[Provided records — start]
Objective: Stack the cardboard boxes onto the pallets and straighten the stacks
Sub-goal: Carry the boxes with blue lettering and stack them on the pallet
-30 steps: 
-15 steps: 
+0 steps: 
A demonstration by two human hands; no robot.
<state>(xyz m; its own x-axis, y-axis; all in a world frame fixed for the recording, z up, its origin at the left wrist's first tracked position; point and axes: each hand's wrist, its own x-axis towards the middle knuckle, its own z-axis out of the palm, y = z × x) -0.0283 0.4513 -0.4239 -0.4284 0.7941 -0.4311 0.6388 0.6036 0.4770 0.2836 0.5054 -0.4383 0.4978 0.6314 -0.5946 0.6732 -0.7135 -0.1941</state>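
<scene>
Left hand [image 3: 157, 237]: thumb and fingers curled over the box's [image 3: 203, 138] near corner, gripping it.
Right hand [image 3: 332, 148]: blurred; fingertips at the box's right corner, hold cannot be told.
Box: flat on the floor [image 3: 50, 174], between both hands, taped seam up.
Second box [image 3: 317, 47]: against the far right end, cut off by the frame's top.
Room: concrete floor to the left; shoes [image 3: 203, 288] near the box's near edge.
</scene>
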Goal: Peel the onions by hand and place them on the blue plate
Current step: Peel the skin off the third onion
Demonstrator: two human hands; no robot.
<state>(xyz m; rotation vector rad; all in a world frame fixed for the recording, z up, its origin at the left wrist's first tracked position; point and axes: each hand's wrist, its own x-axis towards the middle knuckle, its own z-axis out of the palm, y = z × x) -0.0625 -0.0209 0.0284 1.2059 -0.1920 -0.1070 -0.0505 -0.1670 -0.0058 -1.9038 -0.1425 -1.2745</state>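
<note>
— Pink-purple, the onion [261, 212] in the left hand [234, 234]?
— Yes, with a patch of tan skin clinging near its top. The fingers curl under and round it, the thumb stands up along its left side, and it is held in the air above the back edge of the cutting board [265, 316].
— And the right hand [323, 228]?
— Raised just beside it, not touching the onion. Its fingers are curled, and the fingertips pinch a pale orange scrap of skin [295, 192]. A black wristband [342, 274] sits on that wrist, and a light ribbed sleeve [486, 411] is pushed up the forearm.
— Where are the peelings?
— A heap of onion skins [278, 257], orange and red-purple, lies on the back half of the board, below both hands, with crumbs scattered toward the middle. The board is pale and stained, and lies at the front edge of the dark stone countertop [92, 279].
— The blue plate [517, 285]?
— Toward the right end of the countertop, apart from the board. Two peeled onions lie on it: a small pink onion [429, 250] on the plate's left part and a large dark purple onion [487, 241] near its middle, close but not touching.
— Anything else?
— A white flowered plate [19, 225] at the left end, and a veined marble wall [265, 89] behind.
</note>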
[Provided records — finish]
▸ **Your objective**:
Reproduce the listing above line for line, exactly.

▸ **Reply to the task**:
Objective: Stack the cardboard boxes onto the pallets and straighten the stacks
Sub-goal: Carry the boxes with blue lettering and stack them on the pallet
-30 steps: 
-15 steps: 
+0 steps: 
A demonstration by two human hands; no robot.
<state>(xyz m; its own x-axis, y-axis; all in a world frame fixed for the recording, z up, its origin at the left wrist's first tracked position; point and axes: each hand's wrist, its own x-axis towards the middle knuckle, its own z-axis out of the palm, y = z × x) -0.0283 0.4513 -0.4239 -0.4284 0.7941 -0.4311 0.6388 0.6036 0.4770 0.2836 0.5054 -0.4383 0.4978 0.6314 -0.5946 0.6732 -0.7135 -0.1941</state>
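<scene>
Left hand [image 3: 157, 237]: thumb and fingers curled over the box's [image 3: 203, 138] near corner, gripping it.
Right hand [image 3: 332, 148]: blurred; fingertips at the box's right corner, hold cannot be told.
Box: flat on the floor [image 3: 50, 174], between both hands, taped seam up.
Second box [image 3: 317, 47]: against the far right end, cut off by the frame's top.
Room: concrete floor to the left; shoes [image 3: 203, 288] near the box's near edge.
</scene>
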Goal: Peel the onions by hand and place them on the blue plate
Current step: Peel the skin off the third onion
Demonstrator: two human hands; no robot.
<state>(xyz m; rotation vector rad; all in a world frame fixed for the recording, z up, its origin at the left wrist's first tracked position; point and axes: each hand's wrist, its own x-axis towards the middle knuckle, its own z-axis out of the palm, y = z × x) -0.0625 -0.0209 0.0284 1.2059 -0.1920 -0.1070 -0.0505 -0.1670 -0.0058 -1.9038 -0.1425 -1.2745</state>
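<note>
— Pink-purple, the onion [261, 212] in the left hand [234, 234]?
— Yes, with a patch of tan skin clinging near its top. The fingers curl under and round it, the thumb stands up along its left side, and it is held in the air above the back edge of the cutting board [265, 316].
— And the right hand [323, 228]?
— Raised just beside it, not touching the onion. Its fingers are curled, and the fingertips pinch a pale orange scrap of skin [295, 192]. A black wristband [342, 274] sits on that wrist, and a light ribbed sleeve [486, 411] is pushed up the forearm.
— Where are the peelings?
— A heap of onion skins [278, 257], orange and red-purple, lies on the back half of the board, below both hands, with crumbs scattered toward the middle. The board is pale and stained, and lies at the front edge of the dark stone countertop [92, 279].
— The blue plate [517, 285]?
— Toward the right end of the countertop, apart from the board. Two peeled onions lie on it: a small pink onion [429, 250] on the plate's left part and a large dark purple onion [487, 241] near its middle, close but not touching.
— Anything else?
— A white flowered plate [19, 225] at the left end, and a veined marble wall [265, 89] behind.
</note>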

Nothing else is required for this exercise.